News & Events

Is over-the-counter cold medicine safe for kids?

01/07/2019

Many adults don’t hesitate to pick up over-the-counter (OTC) cough and cold medications to ward off unpleasant symptoms like fever, headaches, congestion and sore throat. However, it’s important to remember that while these medications may help you, they are not meant for small children.

Laura Arvidson-Guzman is a Chief Resident in Pediatrics“Most OTC cold medications that are commonly used in adults have never actually been studied in pediatric patients,” says Laura Arvidson-Guzman, MD, general pediatrician at Floating Hospital for Children. “Available literature suggests that they are not effective for the treatment of the common cold and may have unintended side effects, so they are generally not recommended particularly for children under six years old.”

It can be very frustrating for parents to have few options available when their child isn’t feeling well, especially since most children get six to eight colds each year. But there are things you can do to help ease your child’s discomfort without OTC medications.

Dr. Arvidson-Guzman suggests the following for the treatment of the common cold:

  • Humidified air
  • Nasal saline drops and suctioning if tolerated
  • Plenty of fluids to ensure adequate hydration
  • For children over the age of one, honey can be helpful to soothe a sore throat and cough

What to consider if choosing a different remedy

“If parents do choose to use OTC cold medications, it is important to check the ingredients,” Dr. Arvidson-Guzman says. Many of these medications contain acetaminophen or ibuprofen, and it can be easy to accidentally give too much if parents are also dosing these medications separately for fever or discomfort.”

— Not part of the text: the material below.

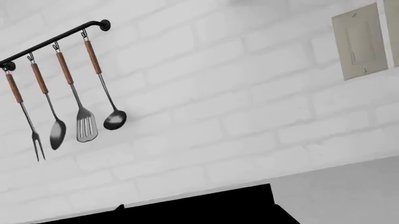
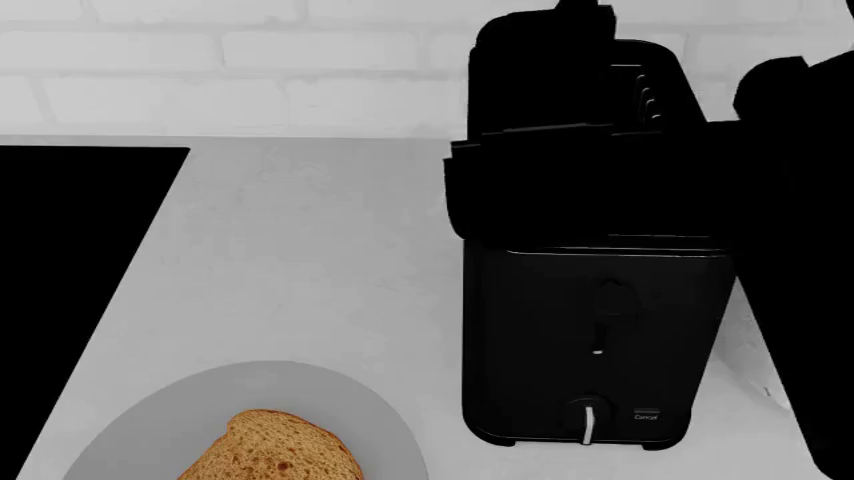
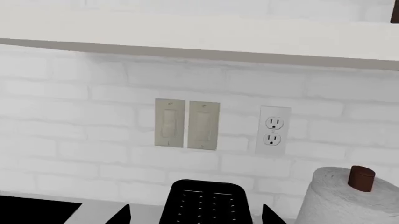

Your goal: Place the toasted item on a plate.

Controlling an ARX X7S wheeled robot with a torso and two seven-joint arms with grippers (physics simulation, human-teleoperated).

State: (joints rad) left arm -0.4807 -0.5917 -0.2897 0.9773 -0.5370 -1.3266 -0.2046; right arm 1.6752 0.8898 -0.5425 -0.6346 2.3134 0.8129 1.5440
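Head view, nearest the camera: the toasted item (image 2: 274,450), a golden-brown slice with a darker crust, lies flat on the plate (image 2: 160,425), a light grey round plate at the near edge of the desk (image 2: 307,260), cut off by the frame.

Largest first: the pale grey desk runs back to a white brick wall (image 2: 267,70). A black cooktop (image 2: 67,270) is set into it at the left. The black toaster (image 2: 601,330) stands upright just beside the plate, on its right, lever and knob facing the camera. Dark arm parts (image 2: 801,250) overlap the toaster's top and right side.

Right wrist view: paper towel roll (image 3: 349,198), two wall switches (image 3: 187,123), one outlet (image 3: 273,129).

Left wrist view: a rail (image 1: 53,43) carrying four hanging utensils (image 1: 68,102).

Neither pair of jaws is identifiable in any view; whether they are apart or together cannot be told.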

Vicks VapoRub is a commonly used OTC remedy but should not be used in children age two and under or who are otherwise at risk of ingesting the product, because it contains camphor which can cause seizures. Alternative treatments like herbal remedies are not regulated by the FDA, and therefore very few studies support the efficacy and the safety of their use. Parents should be aware of the lack of evidence behind their use if they opt to use herbal treatments for colds.